Изменить размер шрифта - +
Пальто подогнали под тебя.

Это носила моя бабушка? Возражения отклоняются. Я скользнула внутрь, даже не удивившись, как идеально оно село. Спускаясь по трапу, я чувствовала, как меня окутывает тепло.

— Почему Ковалев сделал мне такой подарок? — Он меня даже не знает.

— Кому ещё может принадлежать пальто, если не внучке хозяйки?

Ну, если так к этому подходить…

Когда мы очутились на земле, ничем не примечательный водитель открыл для меня дверцу лимузина, но сесть на заднее сиденье мне помог Севастьян.

В салоне пассажирская часть была отделена от водителя звуконепроницаемым экраном. Тонированные окна, судя по толщине, наверняка были пуленепробиваемыми. Севастьян уселся напротив — на максимально возможном от меня расстоянии.

— Так где резиденция Ковалева?

— За городом, на берегу Москва-реки. Ехать туда примерно час.

Нам придётся час провести внутри этой машины вдвоём? Когда он одет в костюм с обложки GQ, от которого у меня усиливается слюноотделение?

Когда мы выехали на широкую дорогу, я оторвала от него свой взгляд, с нетерпением пытаясь рассмотреть эту новую страну. Я прилипла лбом к оконному стеклу, чтобы ничего не пропустить, но мы всё время проезжали мимо каких-то складов, которые ничем не отличались от таких же в Америке, кроме надписей кириллицей.

— Мы проедем через Москву?

— Не сегодня.

— Я не увижу город?

— Nyet, Натали. — Твёрдое нет.

— И ни одного купола? — поверженно спросила я. Мне всегда нравилось рассматривать фотографии традиционных русских зданий с куполами, таких ярких и смелых — даже раньше, чем я увидела те татуировки на бицепсе.

— Может, и увидишь, — загадочно ответил он.

Воцарилась тишина; за окном в основном мелькали индустриальные парки.

Поездка представляла собой специальную разновидность ада.

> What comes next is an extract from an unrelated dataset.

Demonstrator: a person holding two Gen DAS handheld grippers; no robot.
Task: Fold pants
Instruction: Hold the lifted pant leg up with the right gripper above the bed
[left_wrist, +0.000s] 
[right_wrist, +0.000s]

— Здесь тепло. Можно приоткрыть окно?

— Не обсуждается, — буркнул он.

Я скрестила руки на груди. Будь у меня ромашка, я бы приступила к гаданию: он меня хочет; он меня не хочет. Прошлой ночью я была убеждена, что он готов со мной к большему. Сегодня уже не очень.

— Я хочу обсудить то, что случилось в самолете.

Бросив взгляд на звуконепроницаемый экран, он понизил голос:

— Мы договорились забыть об этом. — Казалось, он убеждает сам себя.

— Нет, не договорились. Ты предложил — я отказалась. Кроме того, ты тоже об этом думаешь.

— С чего ты взяла? — хрипло спросил он.

— Потому что ты ерзаешь на сиденье и не расстегиваешь пальто в тёплой машине. Держу пари, что под этой тканью у тебя стояк.

Он не отрицал.

— Ты думаешь об этом, потому что и я перестать не могу.

— Попытайся, — пренебрежительно предложил он, вновь отворачиваясь.

- Это сложно, если каждое движение напоминает мне о том, что между нами было. — Из-за этой новой сладкой секретной боли.

Я призналась:

— Зад горит так, словно последние два дня я провела в седле. — И этот опыт, как и эту боль, я бы не променяла ни на что на свете.

Уставившись в окно, он медленно изогнул губы, а выражение его лица представляло собой квинтэссенцию мужского удовлетворения.

О, эта захватывающая дух улыбка. Сердце. Пропустило. Удар. Он чувствовал гордость, потому что я до сих пор ощущала на себе последствия его воспитания? Понять выражение его лица всегда было трудно; похоже, ему действительно понравилось то, что он со мной сделал.

Если он чувствовал хоть сотую долю того, что ощущала к нему я, то как мог удерживать себя от повтора? Может, он так постоянно развлекался с другими? Мысль об этом заставила меня вскипеть.